As the two of them met and kissed, it was immediately obvious that Siobhan was older than her husband. She was just one year his senior, but she appeared to be more mature, and looked older than her thirty years, and despite Walter’s road-worn look she seemed more lived-in than he did. In her, the aging signified a successful decline to greater beauty, if decline is truly how it could be described. In him that night, the beginning of aging seemed rather sad, because his weary face seemed to signify an even wearier spirit.

In another life—more rock ’n’ roll than rhythm and blues—his partner would have been younger, prettier, sillier, and at such a time would have been throwing herself at him, laughing, giggling, kissing him, and flirting as though she were meeting him for the first time. Siobhan had never behaved like a trophy wife. She had never worked at it.

I sensed that as she watched her husband drink thirstily she found herself struggling to concentrate, to stay with him in the rather seedy rock ’n’ roll surroundings in which they found themselves. Was she thinking, not yet aware that she was now married to a very rich young man, that he had sold his bloody soul to the ridiculous Dingwalls circus?

And was her greatest sudden fear that he might take her soul with his?

Perhaps, after her father, she was wondering how she would survive yet another self-obsessed man?

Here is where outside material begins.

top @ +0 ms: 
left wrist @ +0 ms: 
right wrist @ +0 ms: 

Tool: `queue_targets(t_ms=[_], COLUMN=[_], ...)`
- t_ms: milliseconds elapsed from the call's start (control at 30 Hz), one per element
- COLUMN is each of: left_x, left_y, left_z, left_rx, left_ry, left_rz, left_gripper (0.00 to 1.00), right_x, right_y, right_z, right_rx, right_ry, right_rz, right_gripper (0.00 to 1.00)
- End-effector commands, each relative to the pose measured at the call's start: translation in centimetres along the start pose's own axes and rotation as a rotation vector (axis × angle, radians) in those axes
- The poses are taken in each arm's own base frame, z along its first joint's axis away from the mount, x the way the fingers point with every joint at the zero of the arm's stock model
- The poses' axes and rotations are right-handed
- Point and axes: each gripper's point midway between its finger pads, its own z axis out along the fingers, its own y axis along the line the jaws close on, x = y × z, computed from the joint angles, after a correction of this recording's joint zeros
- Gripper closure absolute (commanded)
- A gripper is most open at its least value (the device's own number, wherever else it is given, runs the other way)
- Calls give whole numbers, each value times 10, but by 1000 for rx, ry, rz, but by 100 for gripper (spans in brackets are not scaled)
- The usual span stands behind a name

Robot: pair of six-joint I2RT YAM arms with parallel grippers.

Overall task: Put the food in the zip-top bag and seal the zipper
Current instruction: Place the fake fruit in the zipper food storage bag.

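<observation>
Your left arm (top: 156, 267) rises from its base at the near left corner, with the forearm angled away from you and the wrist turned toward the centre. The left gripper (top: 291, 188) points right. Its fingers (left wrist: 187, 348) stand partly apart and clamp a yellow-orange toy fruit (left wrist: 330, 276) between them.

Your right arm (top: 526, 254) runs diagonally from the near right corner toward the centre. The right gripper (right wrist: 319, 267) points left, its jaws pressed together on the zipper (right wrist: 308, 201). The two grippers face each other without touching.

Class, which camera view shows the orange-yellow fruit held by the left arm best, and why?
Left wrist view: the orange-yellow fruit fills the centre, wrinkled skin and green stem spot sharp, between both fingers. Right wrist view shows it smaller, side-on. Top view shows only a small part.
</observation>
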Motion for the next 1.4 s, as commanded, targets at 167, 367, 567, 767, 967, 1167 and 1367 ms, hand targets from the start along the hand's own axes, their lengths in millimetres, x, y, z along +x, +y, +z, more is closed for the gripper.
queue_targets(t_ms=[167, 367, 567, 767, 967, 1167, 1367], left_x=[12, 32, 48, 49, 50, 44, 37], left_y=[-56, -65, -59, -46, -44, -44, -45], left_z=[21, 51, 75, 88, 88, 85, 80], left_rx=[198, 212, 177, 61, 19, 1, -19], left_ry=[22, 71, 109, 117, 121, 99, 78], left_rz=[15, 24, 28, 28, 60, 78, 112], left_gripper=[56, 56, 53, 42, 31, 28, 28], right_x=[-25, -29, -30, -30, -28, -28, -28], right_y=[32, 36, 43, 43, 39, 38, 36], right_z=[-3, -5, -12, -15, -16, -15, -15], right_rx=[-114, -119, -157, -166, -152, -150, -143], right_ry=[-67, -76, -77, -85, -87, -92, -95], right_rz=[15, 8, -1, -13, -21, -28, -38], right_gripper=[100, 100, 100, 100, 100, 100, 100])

I saw the moment when Walter noticed her eyes harden and her mouth narrow. He had told me he knew that she disapproved of what he loved doing so much in the band.

He moved toward her and spoke loud enough for me to hear. “Darling girl, you don’t have to be here. Give me one more kiss, then go on home if you like. I’ll see you later.”

Siobhan smiled even more widely, and suddenly seemed sincere. “It’s the Bushmills,” she complained. “I order it because I’m from Waterford. I knock it back. I don’t have the stomach for it. But it makes me feel very good. I’m fine. Really, my lover, I’m fine.”

There was something evasive about Walter’s expression. I learned later that he hadn’t yet told Siobhan about Frank Lovelace’s deal and what it would mean for them, and that he’d been putting off telling her as he feared it would drive a wedge between them.